How to migrate your on-premise pyspark jobs into GCP, using Dataproc Workflow Templates with Production-Grade Best Practices Standards
What you will learn/find on this article ?
- Some context and history of how and why we are shifting to the cloud paradigm
- A complete pattern example of how to migrate (or create from scratch) your pyspark jobs to GCP with DataProc workflow templates (you can use the same logic for spark and Hadoop migration, also some further references will be given)
- A github repo that you can copy and adapt for your purposes of migration
Whom this article might be useful for ?
- Anyone who wants to migrate his on-premise spark/hadoop infrastructure to GCP, or just want to implement his spark/hadoop workflows on GCP width Dataproc Workflow templates
- Anyone curious
Introduction : a bit of history & context
From vertical to horizontal scaling
Ali Godsi founder of Databricks and Apache Spark explains in this episode’s podcast of invest like the best, how the Big Data paradigm shift has moved us our compute race from vertical scaling (you scale by improving the code performance’s execution and the hardware machine) to horizontal scaling (you scale by distributing your computation through multiple nodes).
The sparkle
One big initiator for this change was the Google’s paper introducing map reduce computational model, Hadoop is a first generation implementation of this paradigm, it came with its challenges and limitations, Spark’s RDD proposed model tackled some of these limitations. As an overview, Spark handles better data in memory, support streaming and batch processing (where Hadoop supports only batch processing) and is up to 100x faster than Hadoop
Yes for big data, No for infrastructure cost maintenance
This Big Data shift paradigm has pushed many companies to implement their hadoop/spark cluster on premise, they did, but soon found themselves with a non-desired additional responsibility and cost of maintaining/monitoring and managing continuously these infrastructures, where sometimes their needs were punctual.

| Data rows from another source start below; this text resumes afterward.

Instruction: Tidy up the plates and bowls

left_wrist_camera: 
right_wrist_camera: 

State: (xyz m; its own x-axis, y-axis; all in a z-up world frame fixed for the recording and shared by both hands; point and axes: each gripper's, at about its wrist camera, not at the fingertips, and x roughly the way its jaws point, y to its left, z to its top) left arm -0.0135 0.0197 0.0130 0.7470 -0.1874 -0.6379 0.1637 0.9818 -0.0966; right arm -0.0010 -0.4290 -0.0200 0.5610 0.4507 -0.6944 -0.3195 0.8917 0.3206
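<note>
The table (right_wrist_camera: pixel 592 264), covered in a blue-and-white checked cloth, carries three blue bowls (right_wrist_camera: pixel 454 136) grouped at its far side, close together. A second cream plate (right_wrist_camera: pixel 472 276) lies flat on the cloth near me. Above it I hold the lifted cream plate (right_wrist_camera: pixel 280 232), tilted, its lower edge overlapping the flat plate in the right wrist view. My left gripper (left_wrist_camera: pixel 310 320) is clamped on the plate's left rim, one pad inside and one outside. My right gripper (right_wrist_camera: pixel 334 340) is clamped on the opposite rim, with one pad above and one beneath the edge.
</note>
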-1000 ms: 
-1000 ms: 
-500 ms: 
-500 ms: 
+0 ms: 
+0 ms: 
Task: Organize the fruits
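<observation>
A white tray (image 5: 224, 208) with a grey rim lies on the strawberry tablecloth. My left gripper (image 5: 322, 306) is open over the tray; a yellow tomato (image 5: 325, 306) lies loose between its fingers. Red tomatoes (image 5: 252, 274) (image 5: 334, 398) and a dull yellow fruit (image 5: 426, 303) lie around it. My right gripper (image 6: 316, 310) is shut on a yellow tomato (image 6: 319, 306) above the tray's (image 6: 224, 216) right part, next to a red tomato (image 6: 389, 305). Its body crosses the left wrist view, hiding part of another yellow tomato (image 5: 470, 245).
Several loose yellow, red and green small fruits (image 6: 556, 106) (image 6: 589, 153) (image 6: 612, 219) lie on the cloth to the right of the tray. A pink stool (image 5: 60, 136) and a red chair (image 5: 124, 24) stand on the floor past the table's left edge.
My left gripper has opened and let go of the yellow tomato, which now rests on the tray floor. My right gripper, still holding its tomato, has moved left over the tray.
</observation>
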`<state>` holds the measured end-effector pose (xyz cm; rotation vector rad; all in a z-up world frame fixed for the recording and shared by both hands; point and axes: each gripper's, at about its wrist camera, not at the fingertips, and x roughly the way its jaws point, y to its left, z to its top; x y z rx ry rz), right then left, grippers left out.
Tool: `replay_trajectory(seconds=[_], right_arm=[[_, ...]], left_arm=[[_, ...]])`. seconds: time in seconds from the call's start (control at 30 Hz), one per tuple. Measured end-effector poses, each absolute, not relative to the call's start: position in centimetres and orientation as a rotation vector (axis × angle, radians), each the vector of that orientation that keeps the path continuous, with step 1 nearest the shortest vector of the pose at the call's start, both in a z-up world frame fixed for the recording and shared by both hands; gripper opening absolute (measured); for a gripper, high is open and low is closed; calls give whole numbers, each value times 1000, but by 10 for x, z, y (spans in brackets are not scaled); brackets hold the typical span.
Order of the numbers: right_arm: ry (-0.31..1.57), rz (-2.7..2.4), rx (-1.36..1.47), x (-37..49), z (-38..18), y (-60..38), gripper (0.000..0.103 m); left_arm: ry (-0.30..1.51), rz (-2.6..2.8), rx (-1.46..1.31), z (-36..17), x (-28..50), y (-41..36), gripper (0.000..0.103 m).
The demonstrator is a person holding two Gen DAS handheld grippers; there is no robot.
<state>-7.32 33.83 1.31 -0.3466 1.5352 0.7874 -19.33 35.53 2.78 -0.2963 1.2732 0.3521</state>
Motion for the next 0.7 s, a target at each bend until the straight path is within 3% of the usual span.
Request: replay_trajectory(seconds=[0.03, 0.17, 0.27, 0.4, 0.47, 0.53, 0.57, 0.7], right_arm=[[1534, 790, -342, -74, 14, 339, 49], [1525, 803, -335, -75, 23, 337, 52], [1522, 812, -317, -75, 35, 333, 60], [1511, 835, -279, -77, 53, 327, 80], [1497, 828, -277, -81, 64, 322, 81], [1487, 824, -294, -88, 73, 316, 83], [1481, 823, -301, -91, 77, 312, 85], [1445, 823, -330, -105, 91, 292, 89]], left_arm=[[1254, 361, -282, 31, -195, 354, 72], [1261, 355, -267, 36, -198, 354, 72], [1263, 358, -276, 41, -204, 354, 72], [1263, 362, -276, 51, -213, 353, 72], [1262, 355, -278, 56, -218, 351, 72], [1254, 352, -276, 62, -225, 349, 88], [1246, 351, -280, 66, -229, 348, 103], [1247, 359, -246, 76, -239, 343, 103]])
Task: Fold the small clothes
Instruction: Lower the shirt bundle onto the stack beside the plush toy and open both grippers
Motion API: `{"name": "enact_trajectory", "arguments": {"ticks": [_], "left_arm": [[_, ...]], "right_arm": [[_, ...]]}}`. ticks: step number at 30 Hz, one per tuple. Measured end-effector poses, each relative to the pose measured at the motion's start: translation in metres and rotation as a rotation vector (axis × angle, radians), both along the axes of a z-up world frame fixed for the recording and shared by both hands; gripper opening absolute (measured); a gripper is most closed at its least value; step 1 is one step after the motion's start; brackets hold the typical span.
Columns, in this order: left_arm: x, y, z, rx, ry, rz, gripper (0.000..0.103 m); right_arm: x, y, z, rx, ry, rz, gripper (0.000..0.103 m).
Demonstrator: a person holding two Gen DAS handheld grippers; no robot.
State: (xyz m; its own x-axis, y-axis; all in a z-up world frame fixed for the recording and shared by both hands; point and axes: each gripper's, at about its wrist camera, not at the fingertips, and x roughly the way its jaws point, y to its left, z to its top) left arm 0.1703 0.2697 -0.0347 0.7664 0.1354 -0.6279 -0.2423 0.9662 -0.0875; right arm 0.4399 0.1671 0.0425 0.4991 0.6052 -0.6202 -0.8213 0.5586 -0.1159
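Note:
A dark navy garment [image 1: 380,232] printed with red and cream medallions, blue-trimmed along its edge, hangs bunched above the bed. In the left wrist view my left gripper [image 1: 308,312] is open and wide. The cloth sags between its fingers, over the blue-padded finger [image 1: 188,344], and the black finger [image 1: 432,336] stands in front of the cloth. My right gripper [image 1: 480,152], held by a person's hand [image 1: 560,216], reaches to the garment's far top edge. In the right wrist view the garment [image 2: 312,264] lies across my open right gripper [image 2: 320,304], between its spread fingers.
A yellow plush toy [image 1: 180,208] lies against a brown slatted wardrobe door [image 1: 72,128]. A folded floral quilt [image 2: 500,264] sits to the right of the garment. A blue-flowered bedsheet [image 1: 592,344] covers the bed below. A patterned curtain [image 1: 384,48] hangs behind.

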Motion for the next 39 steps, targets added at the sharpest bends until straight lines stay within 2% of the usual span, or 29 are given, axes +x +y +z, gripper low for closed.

Then came another paradigm, the serverless cloud paradigm where you have at your disposal complete managed ephemeral robust monitored infrastructures, you pay only for what you consume, no extra cost of hiring the IT team to maintain the infrastructure….
Dataproc Workflow Templates
Introducing & defining Dataproc Workflow Templates :
Dataproc is a fully managed and highly scalable service that allows you within other things to set up a cluster and run your pySpark/Spark/hadoop jobs on Google cloud platform
Dataproc Workflow Templates (DWT) is a layer interface with Dataproc, that takes the responsibility of setting up a new Dataproc cluster (or selecting an existing one if desired) executes the jobs it has been configured to execute, then delete the cluster after execution
PS : the jobs are represented on a DAG by DWT
The benefits of using DWT
- It’s abstract for you having to set up a DataProc, then delete the resource after execution
- It can be created by a yaml file, so it’s flexible to modify, add/delete a job or modify the cluster configuration (environement/ hardware)
- It’s easy to schedule
See google’s use case recommendation
PS : You can schedule your DWT on GCP by :
- Using a cloud function/cloud run, see ref
- Using a cloud scheduler, see ref
- Using Cloud composer, see ref or this video
DWT Tutorial step by step
In this section we are going to explore a directory pattern structure, where we will see :
- How to organize your pyspark jobs into selectable modules by a main.py entrypoint
- How to create a DWT and add a cluster to it
- How to package and submit a job to a DWT
- How we can create a DWT from a yaml file
- How to handle 3rd party dependencies or shared modules between jobs
Pre-requisite :
As a pre-requisite you should have :
- Gcloud installed an authorized
- Gsutil installed
- Create a storage bucket in your project GCP
PS : GitHub repoiotry of the example will be linked at the end
1 ) How to organize your pyspark jobs into selectable modules by a main.py entrypoint
Folder structure :
Let’s consider the following project structure :
gcp-dataproc-workflow-template-pyspark-migration-example/
┣ src/
┃ ┣ jobs/
┃ ┃ ┣ load_loans/
┃ ┃ ┃ ┣ __init__.py
┃ ┃ ┃ ┗ main.py
┃ ┃ ┗ __init__.py
┃ ┗ main.py
┣ workflow_templates/
┃ ┗ temp.yaml
┣ .env
┣ .gitignore
┣ LICENSE
┣ Makefile
┗ README.md
How jobs are organized :
The src folder contains 2 important elements :
- A main.py entry point CLI that takes 2 arguments, job=[which job to run] and job-args=[the arguments that the job needs]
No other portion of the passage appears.